SaaS marketing teams usually reach out to me either because they don’t get enough value out of their data or because they don’t know what data they need.

These are teams with some very talented people, but they struggle to maximize impact simply because they can’t connect their marketing activities to revenue. One problem I see very often is that their top-of-the-funnel data (e.g. ads, social, and website) is completely disconnected from what happens inside their application (e.g. purchase and sign up).

If you can’t tell which marketing activities are bringing revenue, you can’t grow.

Without a full overview and tracking of user behavior along the customer journey, there’s little alternative but to optimize for traffic. This can lead to bringing in low-quality leads, wasting money, and having a hard time reaching goals.

The Marketing Attribution eBook
Real-world data combined with expert insights in a simple eBook to give you the roadmap for scaling your marketing attribution efforts.

In this article, I’ll show you how I helped a SaaS company set up their marketing attribution using Google Analytics, Google Tag Manager, Google Data Studio, and Salesforce. After reading this and implementing what I will cover, your team will be able to answer the following questions:

  • Where do trial users and paying customers come from?
  • What marketing activity brings our most valuable customers?
  • What is the ROI of our different marketing activities?
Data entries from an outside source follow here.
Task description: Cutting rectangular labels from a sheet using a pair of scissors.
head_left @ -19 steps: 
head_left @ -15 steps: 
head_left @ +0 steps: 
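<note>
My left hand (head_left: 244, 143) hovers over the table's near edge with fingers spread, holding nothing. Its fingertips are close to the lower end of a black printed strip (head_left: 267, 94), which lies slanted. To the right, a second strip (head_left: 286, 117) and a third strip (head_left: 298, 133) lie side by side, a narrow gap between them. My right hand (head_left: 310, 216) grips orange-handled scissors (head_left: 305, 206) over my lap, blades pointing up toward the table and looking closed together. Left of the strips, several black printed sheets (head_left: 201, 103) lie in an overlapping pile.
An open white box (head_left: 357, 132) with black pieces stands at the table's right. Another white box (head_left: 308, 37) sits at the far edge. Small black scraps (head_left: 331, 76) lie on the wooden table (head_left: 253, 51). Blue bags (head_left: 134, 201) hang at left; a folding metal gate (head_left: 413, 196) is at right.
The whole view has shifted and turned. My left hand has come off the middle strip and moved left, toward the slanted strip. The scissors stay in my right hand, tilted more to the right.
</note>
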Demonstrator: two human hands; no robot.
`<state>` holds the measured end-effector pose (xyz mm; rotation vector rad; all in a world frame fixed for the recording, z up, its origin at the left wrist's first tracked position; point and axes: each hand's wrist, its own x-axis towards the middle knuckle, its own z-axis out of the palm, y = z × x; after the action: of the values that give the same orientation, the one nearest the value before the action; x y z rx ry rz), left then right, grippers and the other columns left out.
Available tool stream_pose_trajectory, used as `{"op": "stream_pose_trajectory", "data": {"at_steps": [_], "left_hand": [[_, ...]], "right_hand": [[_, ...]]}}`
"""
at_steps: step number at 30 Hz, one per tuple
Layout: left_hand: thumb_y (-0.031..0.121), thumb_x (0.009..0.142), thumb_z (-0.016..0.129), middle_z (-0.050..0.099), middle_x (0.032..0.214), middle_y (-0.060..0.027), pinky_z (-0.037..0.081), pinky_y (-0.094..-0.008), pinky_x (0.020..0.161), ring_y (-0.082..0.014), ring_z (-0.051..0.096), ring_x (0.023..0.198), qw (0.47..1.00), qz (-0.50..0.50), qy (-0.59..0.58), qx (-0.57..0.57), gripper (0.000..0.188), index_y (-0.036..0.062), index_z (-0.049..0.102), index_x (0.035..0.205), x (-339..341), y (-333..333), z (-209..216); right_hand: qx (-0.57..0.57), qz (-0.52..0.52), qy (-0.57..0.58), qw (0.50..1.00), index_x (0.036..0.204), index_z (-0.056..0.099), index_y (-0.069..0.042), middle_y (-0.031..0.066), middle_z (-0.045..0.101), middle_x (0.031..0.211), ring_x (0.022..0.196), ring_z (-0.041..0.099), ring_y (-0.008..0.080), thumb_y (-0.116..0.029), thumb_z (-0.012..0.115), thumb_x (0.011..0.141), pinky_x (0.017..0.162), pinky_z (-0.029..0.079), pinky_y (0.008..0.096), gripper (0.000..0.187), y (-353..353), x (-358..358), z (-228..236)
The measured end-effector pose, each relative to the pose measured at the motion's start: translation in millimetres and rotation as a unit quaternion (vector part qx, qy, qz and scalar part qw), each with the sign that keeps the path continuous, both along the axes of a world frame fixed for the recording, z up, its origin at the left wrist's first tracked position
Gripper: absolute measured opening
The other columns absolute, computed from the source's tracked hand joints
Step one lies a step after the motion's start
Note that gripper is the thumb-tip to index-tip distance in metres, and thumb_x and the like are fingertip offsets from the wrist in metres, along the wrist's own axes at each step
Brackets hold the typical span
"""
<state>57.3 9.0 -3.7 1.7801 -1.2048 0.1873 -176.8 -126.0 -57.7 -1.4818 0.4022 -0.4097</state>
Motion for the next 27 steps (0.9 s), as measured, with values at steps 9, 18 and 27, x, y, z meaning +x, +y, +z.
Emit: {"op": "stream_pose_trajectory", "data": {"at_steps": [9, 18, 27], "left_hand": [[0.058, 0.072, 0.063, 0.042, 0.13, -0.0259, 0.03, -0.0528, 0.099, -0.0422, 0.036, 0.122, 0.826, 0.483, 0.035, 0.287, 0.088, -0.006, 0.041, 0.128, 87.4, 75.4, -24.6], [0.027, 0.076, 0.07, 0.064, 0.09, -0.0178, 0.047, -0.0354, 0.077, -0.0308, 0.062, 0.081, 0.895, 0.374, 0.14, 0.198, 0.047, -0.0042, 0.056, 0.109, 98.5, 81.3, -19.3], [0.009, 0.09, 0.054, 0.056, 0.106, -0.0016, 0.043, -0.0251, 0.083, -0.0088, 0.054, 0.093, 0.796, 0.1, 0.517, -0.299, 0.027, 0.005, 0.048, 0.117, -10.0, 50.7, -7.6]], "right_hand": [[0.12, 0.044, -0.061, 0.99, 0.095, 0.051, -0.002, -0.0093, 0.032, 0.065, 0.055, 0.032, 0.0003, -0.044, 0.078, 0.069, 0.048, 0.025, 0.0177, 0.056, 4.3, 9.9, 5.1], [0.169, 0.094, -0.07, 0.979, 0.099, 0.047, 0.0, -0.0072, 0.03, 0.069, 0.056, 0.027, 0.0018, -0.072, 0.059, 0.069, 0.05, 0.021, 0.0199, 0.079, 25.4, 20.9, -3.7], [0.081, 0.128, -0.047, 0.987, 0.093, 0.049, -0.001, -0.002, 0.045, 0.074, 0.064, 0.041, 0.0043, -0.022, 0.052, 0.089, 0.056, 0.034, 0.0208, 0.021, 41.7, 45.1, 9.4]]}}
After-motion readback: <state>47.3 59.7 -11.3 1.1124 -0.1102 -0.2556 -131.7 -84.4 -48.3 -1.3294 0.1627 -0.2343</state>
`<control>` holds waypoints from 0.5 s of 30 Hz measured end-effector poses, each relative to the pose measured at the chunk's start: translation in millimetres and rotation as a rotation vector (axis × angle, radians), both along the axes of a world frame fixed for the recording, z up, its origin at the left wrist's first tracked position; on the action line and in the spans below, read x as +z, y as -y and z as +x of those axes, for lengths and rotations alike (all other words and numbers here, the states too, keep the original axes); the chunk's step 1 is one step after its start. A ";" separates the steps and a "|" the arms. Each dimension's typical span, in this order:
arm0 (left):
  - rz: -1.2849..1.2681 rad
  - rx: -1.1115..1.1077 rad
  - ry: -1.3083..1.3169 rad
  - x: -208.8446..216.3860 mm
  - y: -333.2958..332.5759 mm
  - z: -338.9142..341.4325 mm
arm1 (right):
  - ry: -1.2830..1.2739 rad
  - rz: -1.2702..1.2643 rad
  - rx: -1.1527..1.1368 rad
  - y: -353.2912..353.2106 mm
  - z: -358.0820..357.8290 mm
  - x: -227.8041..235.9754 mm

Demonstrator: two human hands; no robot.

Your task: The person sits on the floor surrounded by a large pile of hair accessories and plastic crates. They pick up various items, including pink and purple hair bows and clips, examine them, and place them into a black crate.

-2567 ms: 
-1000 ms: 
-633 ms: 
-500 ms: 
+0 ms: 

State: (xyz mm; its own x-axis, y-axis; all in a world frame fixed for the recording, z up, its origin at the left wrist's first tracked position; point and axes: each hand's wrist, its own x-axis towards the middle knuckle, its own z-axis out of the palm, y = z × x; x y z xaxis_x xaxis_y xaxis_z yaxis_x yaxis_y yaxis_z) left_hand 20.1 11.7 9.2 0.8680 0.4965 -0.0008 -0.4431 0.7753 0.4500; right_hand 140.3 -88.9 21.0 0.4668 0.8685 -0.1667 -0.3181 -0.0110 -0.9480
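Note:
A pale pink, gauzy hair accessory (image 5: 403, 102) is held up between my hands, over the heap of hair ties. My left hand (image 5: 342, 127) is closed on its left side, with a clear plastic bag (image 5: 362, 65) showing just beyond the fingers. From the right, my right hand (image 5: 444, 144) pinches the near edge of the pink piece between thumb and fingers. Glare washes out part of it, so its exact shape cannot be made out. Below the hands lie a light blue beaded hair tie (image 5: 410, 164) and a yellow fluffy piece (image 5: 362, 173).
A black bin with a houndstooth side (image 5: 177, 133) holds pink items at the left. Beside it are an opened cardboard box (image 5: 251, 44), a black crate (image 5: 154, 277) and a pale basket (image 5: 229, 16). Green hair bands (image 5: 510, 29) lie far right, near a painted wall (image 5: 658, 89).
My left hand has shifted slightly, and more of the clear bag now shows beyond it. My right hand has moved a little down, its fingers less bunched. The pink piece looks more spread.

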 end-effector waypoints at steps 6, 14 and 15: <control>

The company I worked with was a SaaS startup. They were switching from a sales-led model, in which users could only get a license by going through sales, to a self-serve model where users could subscribe on their own.

This change in business model meant they would be much more reliant on performance marketing campaigns to acquire new users. It also meant they would not be having as many direct conversations with leads anymore (through sales), having to switch from more qualitative to more quantitative data in marketing. Without proper attribution, their plans would fail.

1. Establish your marketing data pillars

We started by deciding on what we wanted to measure. If you are also trying to grow a SaaS product, I suggest you decide on similar metrics. These are the three data pillars we decided to focus on:

  • Marketing activity: The source the user has come from and the marketing pages the user has engaged with (e.g. the homepage), which we’ll access through Google Analytics.
  • Users, sessions, and conversions: Identifying the users and sessions that have led to new sign-ups, which we’ll also access through Google Analytics.
  • Revenue: How much revenue users have generated, which we’ll access through Salesforce data.
Data pillars

2. Set up triggers on a tag management system

Tag management systems (TMS) bring two main benefits to marketing teams: independence from engineering teams, as well as governance and consistency through triggers (more on that below).

A TMS centralizes all your tags in one place. You only need to install one tag on your code. All additional tags for different channels, like Google and Facebook, are installed in the TMS. As a result, your marketing team has more freedom to implement tags without needing engineers. With more freedom, your team can experiment faster with different audiences and platforms.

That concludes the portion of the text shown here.